→ THE PROBLEM:
Return all of the listing word for word; the pictures stay out.

[Start of section]

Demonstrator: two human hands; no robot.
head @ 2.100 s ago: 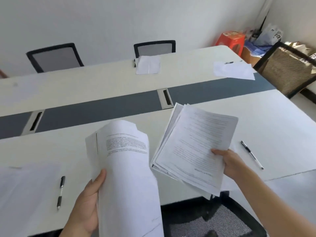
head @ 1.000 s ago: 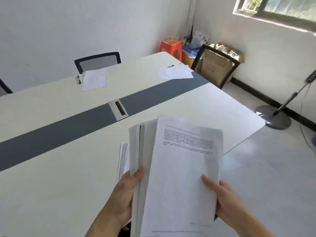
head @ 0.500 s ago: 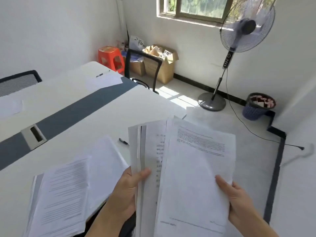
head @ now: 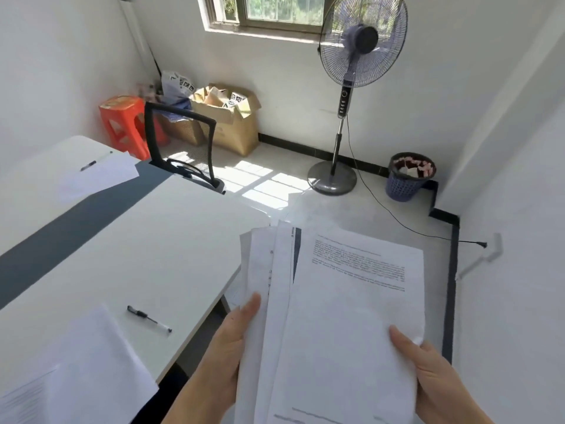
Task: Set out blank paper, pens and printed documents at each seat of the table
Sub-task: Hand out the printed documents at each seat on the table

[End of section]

→ EXERCISE SOLUTION:
Demonstrator: two human hands; no robot.
head @ 2.100 s ago: 
head @ 1.000 s ago: 
head @ 0.500 s ago: 
head @ now: 
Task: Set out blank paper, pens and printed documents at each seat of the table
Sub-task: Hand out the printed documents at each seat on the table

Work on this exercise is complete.